The rest of the cabin is equally difficult to admire. There’s a tiny hint of retro Maserati inspiration about the central clock, curved dash and wood-effect trim, but mismatched materials, a dated design and some Nissan-sourced switchgear knock the premium aspirations of this car. At least the generous standard kit count goes some way to offsetting the G37’s higher list price.
On the road, the Infiniti’s performance isn’t as far adrift as you might expect. It gives away two cylinders, 196Nm of torque and 83bhp to the Camaro, but was only two tenths down from 0-60mph, with a time of 6.4 seconds, and the G37 recorded slightly faster in-gear times in third and sixth.
Unfortunately, the engine lacks character. Power delivery is fairly flat at low revs and strained as you reach the red line. The slow shift action of the seven-speed auto gearbox also takes the edge off driving enjoyment. But it’s in corners where it really disappoints. The steering is faster than in the Camaro, but body control is dreadful, and with the roof down you can feel the chassis twisting as you turn.

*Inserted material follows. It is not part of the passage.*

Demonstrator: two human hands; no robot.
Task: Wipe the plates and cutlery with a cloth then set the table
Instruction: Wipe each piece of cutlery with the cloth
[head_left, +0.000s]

Plus, despite recording better stopping figures than the Camaro, the Infiniti has less progressive brakes, and there’s precious little feel or feedback from any of the controls. Worse still, an unsettled ride means the G37 isn’t a comfortable cruiser, either.
Marginally better residuals and fuel economy win back some points against the Chevrolet, but it’s hard to pinpoint an area where the Infiniti has the edge over the Camaro when it comes to desirability.
Chart position: 2
Why? It’s made in Japan and lacks the rich heritage of the Camaro, but the G37 Cabrio has similar performance, plus boasts a folding metal hard-top.